The mind that makes the body rich

John Mullan: Neuroscientists have discovered that reading Shakespeare is good for the brain. Does that surprise you?
  
  


They have always said the reading was good for you, and now they have the magnetic resonance scans to prove it. Researchers at Liverpool University claim to have demonstrated that reading Shakespeare produces bursts of activity in otherwise dormant parts of the reader's brain. You don't any longer need to learn German or do cryptic crosswords in order to fend off Alzheimer's, conning Othello is quite sufficient. Neuroscientists co-operating with English professors found that reading Shakespeare made the subjects' brains "light up". (Apparently it works with Chaucer too.)

Professor Philip Davis of Liverpool's English department believes that it is to do with such writers' surprising vocabulary.

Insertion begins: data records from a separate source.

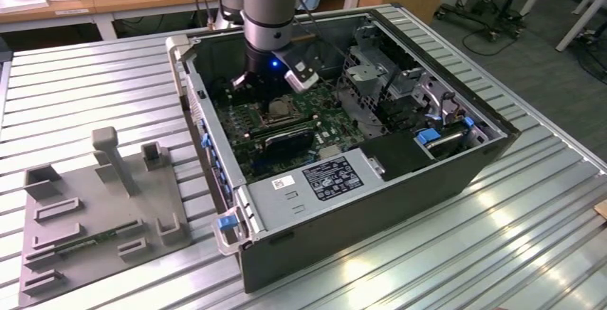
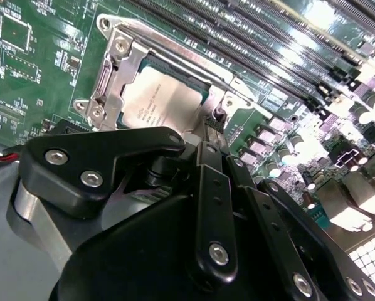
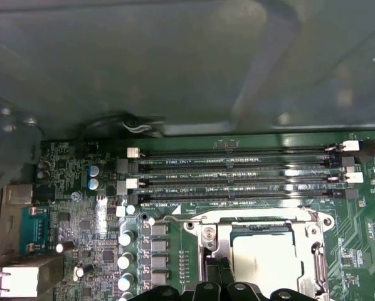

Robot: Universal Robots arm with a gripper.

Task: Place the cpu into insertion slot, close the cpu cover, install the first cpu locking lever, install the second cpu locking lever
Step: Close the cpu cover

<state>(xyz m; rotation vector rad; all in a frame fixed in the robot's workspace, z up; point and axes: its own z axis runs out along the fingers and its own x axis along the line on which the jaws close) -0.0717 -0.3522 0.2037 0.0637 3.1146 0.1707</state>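
Observation:
The cpu (image 2: 162,103) lies flat in the insertion slot (image 1: 278,109), its pale silvery top showing in both wrist views (image 3: 263,254). The cpu cover (image 2: 110,81), a thin metal frame, lies down around the chip's edges (image 3: 207,241). My gripper (image 2: 214,122) is shut, its black fingers pressed together with nothing between them. Their tips sit at the socket's edge, at the rim of the cover, as the first wrist view also shows for the gripper (image 3: 219,268). A thin metal lever rod (image 2: 175,53) runs along the socket side next to the memory slots.
Long black memory slots (image 3: 237,169) lie just beyond the socket, with a row of capacitors (image 3: 126,251) beside it. The case wall (image 3: 175,63) rises behind. The arm (image 1: 275,33) reaches down into the open computer case (image 1: 379,203). A grey fixture plate (image 1: 95,210) sits at the exterior view's left.

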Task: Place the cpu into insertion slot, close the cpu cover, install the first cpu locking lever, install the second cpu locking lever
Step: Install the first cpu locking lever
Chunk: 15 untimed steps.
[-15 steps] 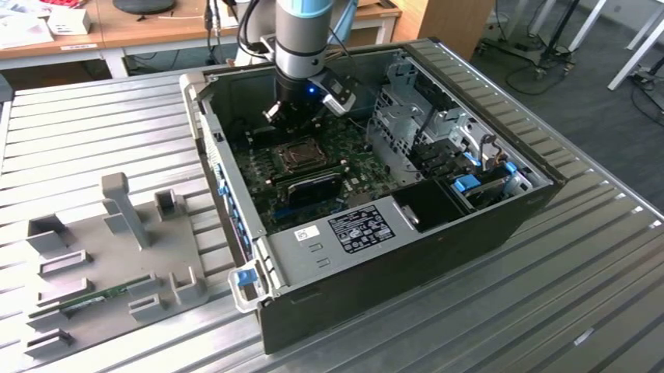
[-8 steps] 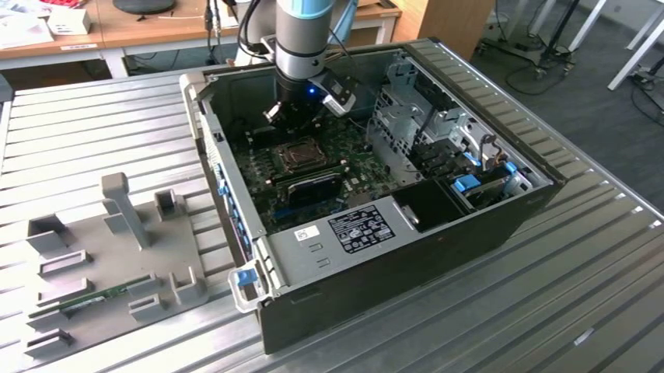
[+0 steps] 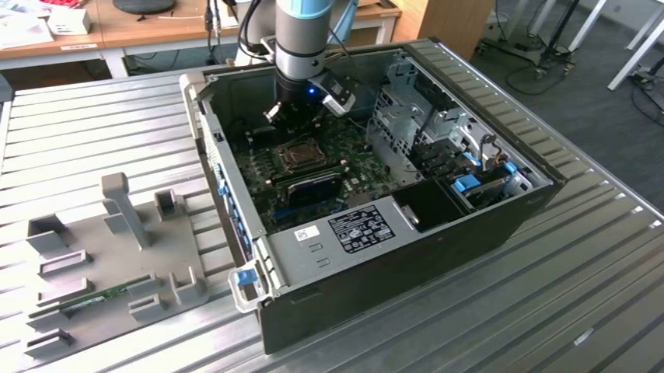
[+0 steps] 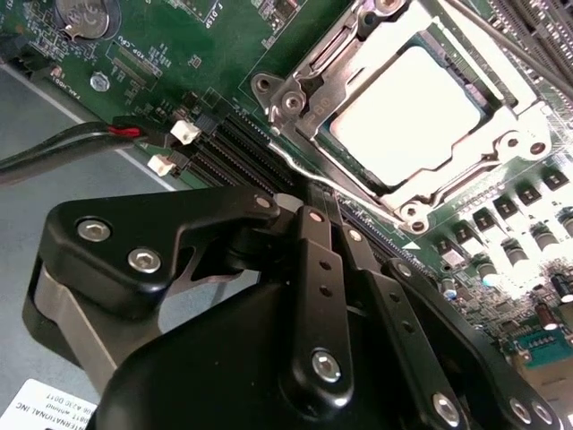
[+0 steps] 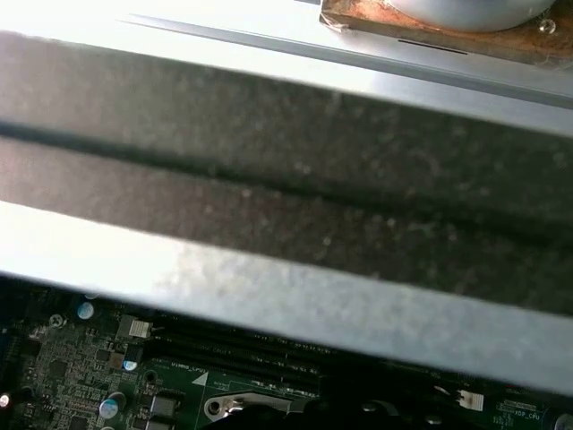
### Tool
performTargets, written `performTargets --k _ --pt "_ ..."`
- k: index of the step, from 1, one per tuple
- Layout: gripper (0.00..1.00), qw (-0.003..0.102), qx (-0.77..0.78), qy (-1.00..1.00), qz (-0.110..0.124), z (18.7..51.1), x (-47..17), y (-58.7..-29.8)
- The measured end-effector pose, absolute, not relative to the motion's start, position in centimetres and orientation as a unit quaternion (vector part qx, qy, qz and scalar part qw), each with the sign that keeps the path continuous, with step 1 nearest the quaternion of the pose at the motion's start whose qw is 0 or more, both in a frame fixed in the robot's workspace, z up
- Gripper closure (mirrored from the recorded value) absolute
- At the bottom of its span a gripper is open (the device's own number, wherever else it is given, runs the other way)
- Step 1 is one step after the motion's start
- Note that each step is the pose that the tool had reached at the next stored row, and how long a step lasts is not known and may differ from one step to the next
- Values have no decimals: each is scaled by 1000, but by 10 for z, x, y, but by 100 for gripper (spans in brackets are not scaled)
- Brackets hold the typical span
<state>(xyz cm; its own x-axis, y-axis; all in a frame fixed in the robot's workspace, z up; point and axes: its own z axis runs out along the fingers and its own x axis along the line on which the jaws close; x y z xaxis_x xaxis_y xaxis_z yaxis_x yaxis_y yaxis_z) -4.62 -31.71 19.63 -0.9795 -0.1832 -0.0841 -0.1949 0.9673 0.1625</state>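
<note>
In the second wrist view the cpu (image 4: 407, 112) lies flat in the insertion slot (image 4: 309, 107), its pale metal face lit bright. The cpu cover (image 4: 466, 166) lies down around it as a silvery frame. A thin locking lever (image 4: 286, 161) runs along the socket's near edge. My gripper (image 4: 313, 190) is shut, its black fingers (image 4: 315, 260) pressed together with the tips right at that lever. In the exterior view the gripper (image 3: 295, 128) hangs inside the computer case, just behind the insertion slot (image 3: 298, 154).
The open black case (image 3: 415, 241) lies on a slatted metal table, with a drive cage (image 3: 415, 116) on the exterior view's right. Long black memory slots (image 4: 242, 148) and a red-black cable (image 4: 116, 132) sit close to the fingers. A grey fixture plate (image 3: 114, 256) lies beside the case.
</note>
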Motion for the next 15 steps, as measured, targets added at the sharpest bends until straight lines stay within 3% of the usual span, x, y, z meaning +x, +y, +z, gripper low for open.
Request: performTargets --k 15 --pt "90 34 -95 991 84 204 -46 -317"
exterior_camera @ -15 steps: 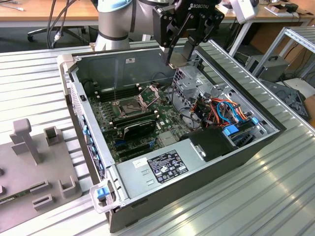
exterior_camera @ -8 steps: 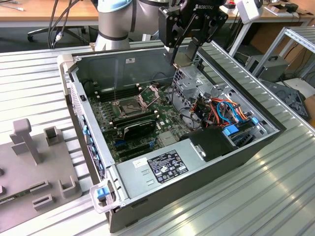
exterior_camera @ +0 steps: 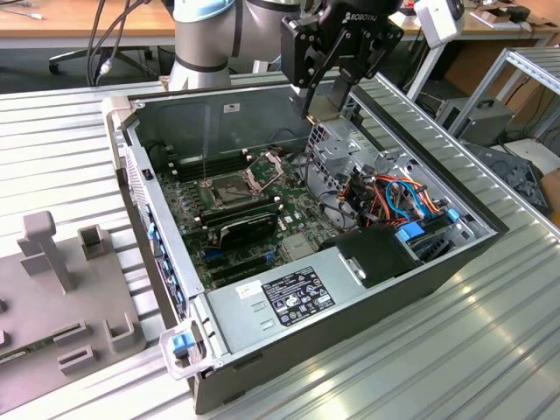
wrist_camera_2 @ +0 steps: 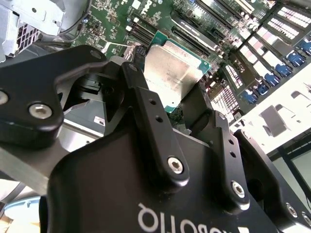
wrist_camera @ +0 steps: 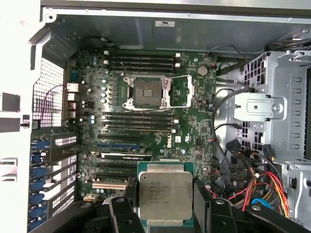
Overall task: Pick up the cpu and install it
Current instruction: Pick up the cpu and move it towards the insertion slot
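Hovered over the open computer case's [exterior_camera: 219,114] edge nearest the arm base [exterior_camera: 206,44], gripper [exterior_camera: 324,107] clamped on the cpu [wrist_camera: 165,195]. Showed the motherboard socket [wrist_camera: 146,92] uncovered, frame [wrist_camera: 181,91] swung open.

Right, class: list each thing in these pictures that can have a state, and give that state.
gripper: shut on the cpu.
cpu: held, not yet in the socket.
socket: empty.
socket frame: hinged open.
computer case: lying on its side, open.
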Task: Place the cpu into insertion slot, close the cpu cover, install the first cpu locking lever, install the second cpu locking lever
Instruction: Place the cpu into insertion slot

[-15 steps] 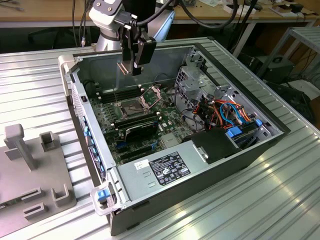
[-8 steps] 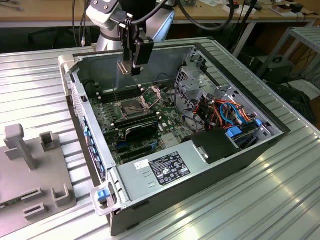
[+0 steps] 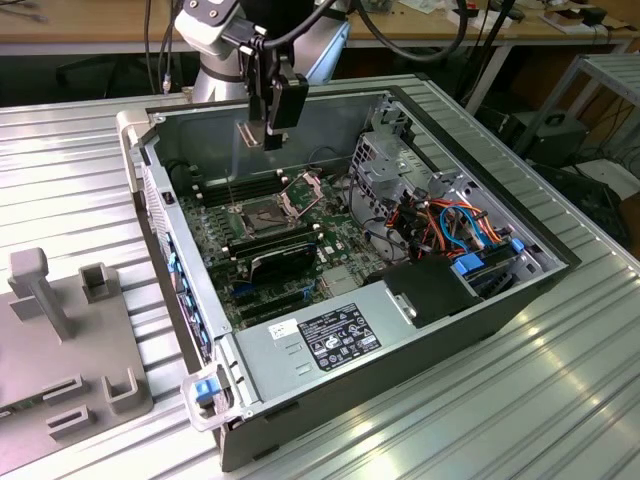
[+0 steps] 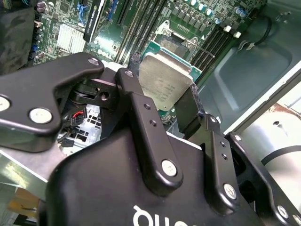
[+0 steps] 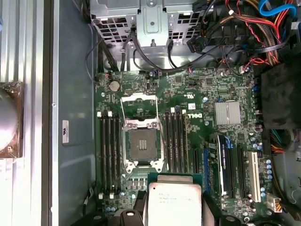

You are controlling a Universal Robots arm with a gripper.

We are so used to the jog-trot (or is it route march?) of predictable sentences in our usual reading matter, that our synapses gratefully fizz into new life when we come across unusual language. But if it were just this, then Finnegans Wake would be the best brain tonic imaginable (rather than the least readable book ever written by a great writer). Perhaps it is more that Chaucer and Shakespeare are close to recognisable English without ever becoming such. Take Macbeth, pondering murder. He would act, "If the assassination could trammel up the consequence/ And catch with his surcease, success". You think you know what he is saying, but you're baffled too.

As a professor of English literature myself, of course I think all this is true and wonderful. Professor Davis is a great scholar and on the side of the angels. And yet, and yet...is there not something inevitable about the findings of these diligent researchers? Might a professor of music, teamed up with the same keen neuroscientists, not have discovered that Mozart produced more bright areas on the magnetic resonance image than the Sugarbabes? A professor of geology that the examination of some beautiful mineral samples stimulated the cerebellum more than stones from the garden? A professor of art history that a close encounter with a Rembrandt self-portrait did more for the brain than a reproduction of a Jack Vettriano picture?

I can imagine that many academics are now considering bringing in the scanners and sitting subjects down in front of their favourite objects of scholarly devotion. I could finally prove that Tristram Shandy brings mental health! It is the first law of academic research: make sure your results validate your own professional activity.